▶ What this task involves
Produce a word-for-word copy of the lines from the one that contains "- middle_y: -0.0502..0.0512" to the final line of the data below, with all pictures dropped.

▶ Information shown
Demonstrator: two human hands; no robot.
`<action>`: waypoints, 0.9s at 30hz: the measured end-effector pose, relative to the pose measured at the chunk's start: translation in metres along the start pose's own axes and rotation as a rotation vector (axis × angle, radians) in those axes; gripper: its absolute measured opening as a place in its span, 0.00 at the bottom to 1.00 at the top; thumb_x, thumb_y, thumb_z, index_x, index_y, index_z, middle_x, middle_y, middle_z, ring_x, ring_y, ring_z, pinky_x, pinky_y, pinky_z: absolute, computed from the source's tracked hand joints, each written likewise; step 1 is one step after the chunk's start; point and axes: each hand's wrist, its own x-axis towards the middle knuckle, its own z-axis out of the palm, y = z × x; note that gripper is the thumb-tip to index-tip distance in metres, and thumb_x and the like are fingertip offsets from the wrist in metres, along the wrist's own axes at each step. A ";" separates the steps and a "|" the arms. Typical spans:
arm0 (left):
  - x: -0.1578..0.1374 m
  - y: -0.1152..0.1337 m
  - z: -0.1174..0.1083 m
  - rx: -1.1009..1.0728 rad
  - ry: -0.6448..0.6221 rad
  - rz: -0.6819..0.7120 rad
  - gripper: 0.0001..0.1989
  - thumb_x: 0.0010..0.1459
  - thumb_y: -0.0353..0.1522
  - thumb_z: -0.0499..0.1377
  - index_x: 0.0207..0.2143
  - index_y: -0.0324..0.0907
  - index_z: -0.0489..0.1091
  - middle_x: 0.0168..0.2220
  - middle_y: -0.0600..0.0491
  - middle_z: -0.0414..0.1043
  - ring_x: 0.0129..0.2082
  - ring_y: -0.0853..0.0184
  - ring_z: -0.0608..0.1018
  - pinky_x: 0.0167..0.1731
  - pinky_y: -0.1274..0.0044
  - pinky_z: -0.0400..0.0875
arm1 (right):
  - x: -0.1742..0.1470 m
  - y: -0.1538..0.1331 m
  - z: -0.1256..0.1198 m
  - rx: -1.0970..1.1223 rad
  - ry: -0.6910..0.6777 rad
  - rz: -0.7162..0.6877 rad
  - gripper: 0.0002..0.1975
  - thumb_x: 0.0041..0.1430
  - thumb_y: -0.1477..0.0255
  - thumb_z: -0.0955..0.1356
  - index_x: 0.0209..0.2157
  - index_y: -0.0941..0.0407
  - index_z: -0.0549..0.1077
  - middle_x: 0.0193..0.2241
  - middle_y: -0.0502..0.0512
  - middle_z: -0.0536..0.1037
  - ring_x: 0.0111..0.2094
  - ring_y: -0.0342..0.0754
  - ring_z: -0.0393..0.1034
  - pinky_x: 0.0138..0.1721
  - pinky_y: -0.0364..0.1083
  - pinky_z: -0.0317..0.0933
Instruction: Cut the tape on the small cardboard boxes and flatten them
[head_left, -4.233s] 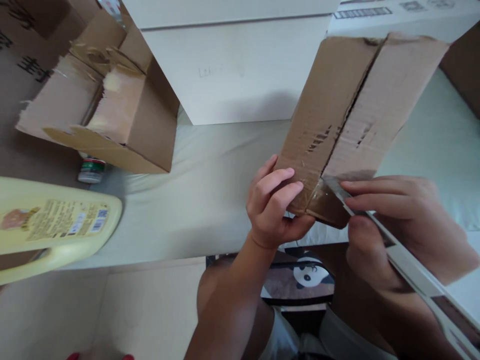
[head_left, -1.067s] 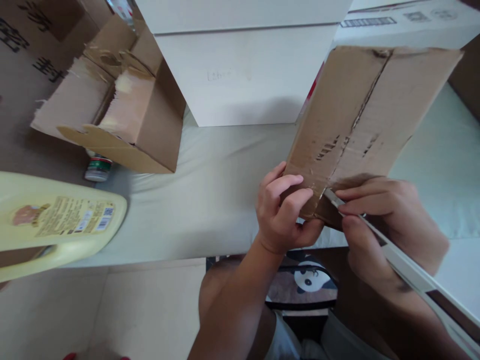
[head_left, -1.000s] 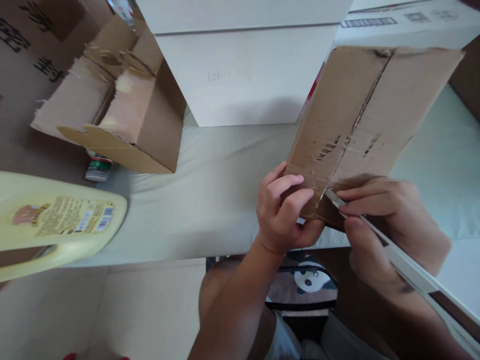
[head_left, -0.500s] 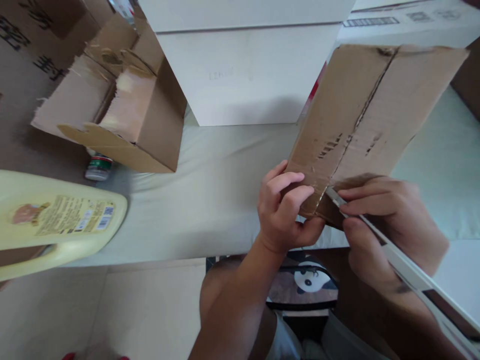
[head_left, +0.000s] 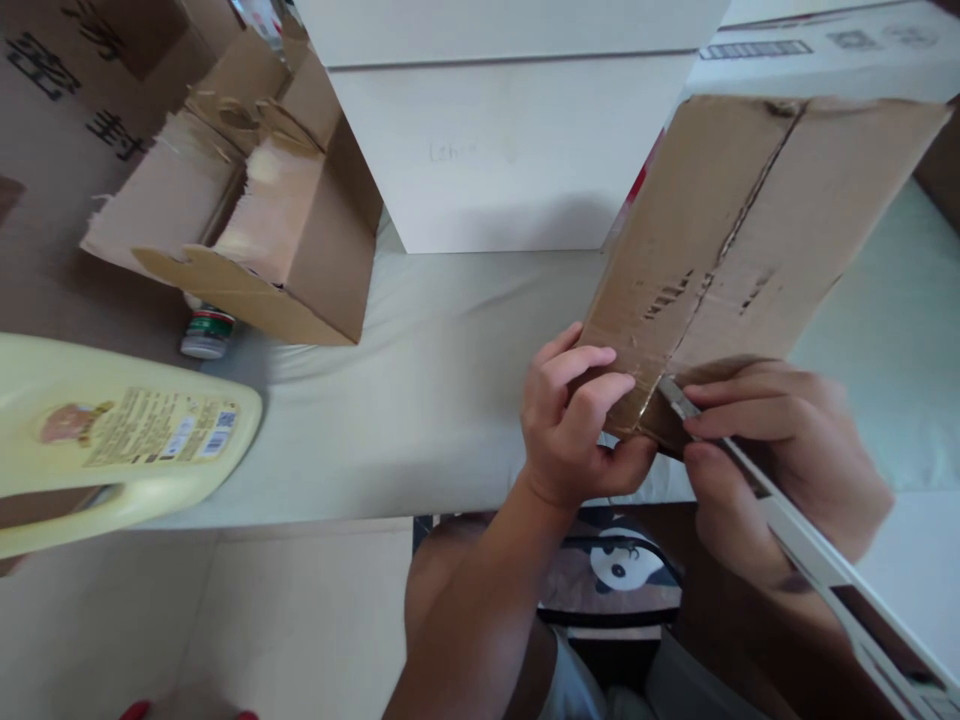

▶ Solved exercise
  - middle_y: -0.0502..0.0512
  - middle_z: -0.0536..0.1037
  - ring_x: 0.0111..0.2094
  - ring_y: -0.0342..0.0754
  - ring_z: -0.0393..0.1034
  - pinky_x: 0.0138..0.1721
  - pinky_y: -0.0364..0.1083
  - pinky_z: -0.0317..0.0933
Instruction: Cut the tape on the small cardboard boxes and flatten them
[head_left, -4.233s] 
[head_left, -1.067s] 
[head_left, -1.000s] 
[head_left, -0.500s] 
[head_left, +0.000s] 

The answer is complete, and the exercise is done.